The link: http://thepoliticizer.com/2009/10/16/jacobs-palin-right-left-wrong-on-healthcare/
1) It doesn’t matter whether you think it’s worth it for that 100-year old man to get the procedure, and it doesn’t matter if society thinks it’s worth it. It should be up to the person. They should be the ones making decisions about their lives, not you or the government. Under the public plan, he would die. Insurance companies don’t need a government plan to provide competition, they need to compete with each other. By lifting the ban on purchasing insurance across state lines (discussed in the article linked to above), people would have 1300 insurance companies to choose from, rather than the few that they can choose from in their respective states. This makes the companies provide cheaper, higher quality, and more honest insurance.
2) How would an illegal immigrant get health care? The same way they manage to vote, attend public schools without paying taxes, get hired, etc., etc. All of those things require a social security number or government identification, and yet they’re able to figure out a way to do all of those things.
Your main point about illegal immigrants is that they already give them health care, so why not cover them under the public plan? That’s hard to argue with, as you’re simply accepting that nothing can be done about this without trying to do anything about it.
But would it really hurt to add a sentence or two saying that illegals won’t be covered by the public option? If the Democrats are so insistent that illegals won’t be covered, they could at least appease the other side by adding a section, rather than making promises that illegals won’t be covered while simultaneously rejecting amendments that would establish that.
Dan R and Mark A said everything that needs to be said. Thanks for the input!
Also, Om, be on the lookout for my response to Cynthia’s article. It should be up this weekend.
I’m different than Mark A.
All the talk about death panels and rationing is silly. Does it really matter if somebody is denied coverage by a MedPac instead of an insurance company?
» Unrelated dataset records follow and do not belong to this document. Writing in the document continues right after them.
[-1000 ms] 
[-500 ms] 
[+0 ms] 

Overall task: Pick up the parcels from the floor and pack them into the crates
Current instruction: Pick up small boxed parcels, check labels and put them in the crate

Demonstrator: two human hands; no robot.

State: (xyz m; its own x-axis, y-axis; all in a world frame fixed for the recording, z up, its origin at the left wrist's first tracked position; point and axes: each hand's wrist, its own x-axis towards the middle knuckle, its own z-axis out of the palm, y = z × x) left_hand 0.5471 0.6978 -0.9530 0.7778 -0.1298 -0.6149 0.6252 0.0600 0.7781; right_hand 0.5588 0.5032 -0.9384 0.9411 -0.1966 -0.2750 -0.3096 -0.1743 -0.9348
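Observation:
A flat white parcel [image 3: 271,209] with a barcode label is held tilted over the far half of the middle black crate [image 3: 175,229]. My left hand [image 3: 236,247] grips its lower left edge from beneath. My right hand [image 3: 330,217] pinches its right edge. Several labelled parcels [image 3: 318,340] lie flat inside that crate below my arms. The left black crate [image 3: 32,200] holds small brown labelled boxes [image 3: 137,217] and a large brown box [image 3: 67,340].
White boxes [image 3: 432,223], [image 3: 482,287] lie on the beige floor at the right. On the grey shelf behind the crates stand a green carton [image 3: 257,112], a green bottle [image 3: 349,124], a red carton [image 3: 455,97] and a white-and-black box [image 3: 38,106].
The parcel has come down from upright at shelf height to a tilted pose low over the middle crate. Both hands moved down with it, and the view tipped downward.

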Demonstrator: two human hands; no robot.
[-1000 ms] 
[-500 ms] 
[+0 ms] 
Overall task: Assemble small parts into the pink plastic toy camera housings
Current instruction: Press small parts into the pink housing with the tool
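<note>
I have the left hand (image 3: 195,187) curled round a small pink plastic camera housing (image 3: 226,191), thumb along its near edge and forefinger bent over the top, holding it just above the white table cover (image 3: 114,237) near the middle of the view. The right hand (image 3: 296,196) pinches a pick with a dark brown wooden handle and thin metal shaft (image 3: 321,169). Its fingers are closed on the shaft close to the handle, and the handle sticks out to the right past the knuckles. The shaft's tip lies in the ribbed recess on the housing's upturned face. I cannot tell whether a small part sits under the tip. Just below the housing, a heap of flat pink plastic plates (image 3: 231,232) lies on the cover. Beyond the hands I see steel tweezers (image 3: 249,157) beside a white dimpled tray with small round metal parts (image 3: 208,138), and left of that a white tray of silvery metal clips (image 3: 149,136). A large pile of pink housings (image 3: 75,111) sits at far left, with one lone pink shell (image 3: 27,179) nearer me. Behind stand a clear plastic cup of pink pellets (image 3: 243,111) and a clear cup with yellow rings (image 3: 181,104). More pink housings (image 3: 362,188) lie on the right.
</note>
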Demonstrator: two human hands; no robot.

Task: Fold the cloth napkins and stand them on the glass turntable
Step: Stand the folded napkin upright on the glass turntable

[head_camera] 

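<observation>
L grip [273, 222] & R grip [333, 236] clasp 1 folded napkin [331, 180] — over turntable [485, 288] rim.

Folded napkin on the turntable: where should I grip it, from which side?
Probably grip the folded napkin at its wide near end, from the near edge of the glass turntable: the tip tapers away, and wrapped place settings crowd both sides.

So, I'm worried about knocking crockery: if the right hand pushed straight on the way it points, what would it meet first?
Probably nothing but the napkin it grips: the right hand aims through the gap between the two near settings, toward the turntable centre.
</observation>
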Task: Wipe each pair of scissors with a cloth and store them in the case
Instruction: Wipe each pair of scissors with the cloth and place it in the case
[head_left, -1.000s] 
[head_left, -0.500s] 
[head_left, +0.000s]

And, also, aren’t all seniors already subjected to government death panels since they are already on Medicare? It isn’t like 1) a public option makes Medicare Part C disappear and 2) that many seniors use it anyway. A full third of this country is on government insurance plans (Medicare, Medicaid, Military).
“What Obama’s plan would do is cover all Americans and lower costs in the long run. Insuring all Americans in and of itself will help lower costs by expanding access to preventive care and eliminating the need for private insurers to jack up premiums to cover uncompensated care.”
Both of these statements are false.
The CBO has already made two points resoundingly clear:
1. Nothing yet proposed will reduce the cost of health care in the long run. I’d argue there’s a good reason for this.
Having publically funded health care will merely shift demand outward without any change in supply. Therefore, prices can go only up, not down.
2. The CBO has already shown that preventative medicine won’t save us a dime at the macro level, and in fact will cost us more.
Preventative medicine isn’t cheap. It also has negative net present value no matter how you try to spin it.
If you want to live in an egalitarian utopia, fine, but at least be honest enough to admit it. Trying to sell your egalitarian utopia as objectively superior will is destined to fail.
All the debates we hear are to completely focused on insurance providers instead of at the basic level the actual healthcare. If we want to make healthcare cheaper we really have to look at the inputs (doctors, drugs, ect.) and see how we can reduce those costs. A public option will not make healthcare any cheaper. I think everything else I have to say has either been said in other articles or by Alec and Tim.